15. Ammonia from animal urine pollutes the rivers. Animals produced for meat produce 200,000,000 tonnes of liquid excrement every year most of which flows into the rivers, the majority of which ends up in our rivers along with the bloody waste water from abattoirs . Since farm animals today spend much or all of their lives in factory sheds or feedlots, their waste no longer serves to fertilize fields a little at a time. A large poultry will produce 50 tons of wet manure a day. To responsibly store, use, or degrade this amount of animal waste is not possible.. Animal breeding poultries , dairies and pigfarms leak contaminants such as nitrate into the ground water. No method of retrieval exists that cleans contaminants from groundwater. Only nature is able to purify things again; and that could take several generations. Becoming a vegetarian does more to clean up our nation's water than any other single action.
16. “Dead zones." in the oceans are now the subject of extreme international concern. Thousands of kilometres that have no life in them as they are devoid of oxygen. The only cause has been found to be the nitrates and polluted nutrients falling into the ocean from meat animal growing.
17. Meat & dairy farming uses 70 litres of water per day per animal . The dairy industry uses 600 litres of water to make I litre of milk..Depletion of groundwater reserves to grow crops for animals , to feed them & to supply abattoirs lead to great water shortages . One abbatoir in water-starved Hyderabad uses 16 million litres of water daily to wash its blood.
18. 18% of all agricultural land in the world is irrigated and as global warming increases it will need all the water we can get just to keep that going . It takes 125 litres of water to produce 1 kilo of wheat & 2800 litres to produce 1 kilo of meat ..
19. To produce 1calorie of energy from meat takes 60 calories of oil, whereas growing grains & legumes produces 20 calories for each calorie of fuel used ( thats 1200 times more efficient) .Meat & dairy farming uses billions of gallons of oil to extract ground water, run tractors, move animal feed & animals, run slaughterhouses, power refrigeration units and power sewage plants to clean up some of the pollution produced.1 kilo of meat takes approx. 13 litres of petrol to produce.

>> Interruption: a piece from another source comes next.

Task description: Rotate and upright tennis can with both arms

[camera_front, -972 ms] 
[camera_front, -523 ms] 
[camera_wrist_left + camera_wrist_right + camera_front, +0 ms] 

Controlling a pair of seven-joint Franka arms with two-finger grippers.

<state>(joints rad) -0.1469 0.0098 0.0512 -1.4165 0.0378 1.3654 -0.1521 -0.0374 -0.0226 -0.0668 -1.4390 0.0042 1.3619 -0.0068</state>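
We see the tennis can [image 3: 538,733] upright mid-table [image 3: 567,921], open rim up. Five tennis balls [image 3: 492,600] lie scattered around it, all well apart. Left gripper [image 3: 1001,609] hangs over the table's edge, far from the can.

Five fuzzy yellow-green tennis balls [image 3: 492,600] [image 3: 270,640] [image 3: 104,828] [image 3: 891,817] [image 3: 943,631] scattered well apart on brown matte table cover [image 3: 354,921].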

20. Feeding the average meat-eater requires 3-1/4 acres of land per year. Feeding a person who eats no food derived from animals requires only 1/6 acre per year. Marginal growth in animal protein consumption leads to huge increases in the need for feed grains. 1 acre yields 165 lbs of beef or 20,000 lbs of potatoes . 200 vegetarians can live off the land required by one meat eater .It takes 11 kg of high protein grain to make one kilo of meat so when one meateater has a daily meal , at one sitting they eat between 11 – 12 kilos of grain and green forest and pasture and they eat vegetables and grain along with it. How many vegetarians could have eaten the same amount ? World shortages are inevitable as both populations and meat consumption rise together--an unsustainable combination. According to Lester Brown of the Worldwatch Institute, the world "may have crossed a threshold where even the best efforts of governments to build stocks may not be enough."
21. Turning vegetarian means enough to eat for all, cheaper food, more forests ,stable rain, higher levels of groundwater, clean rivers ,less oil import bills so more money to spend. And that’s only the beginning.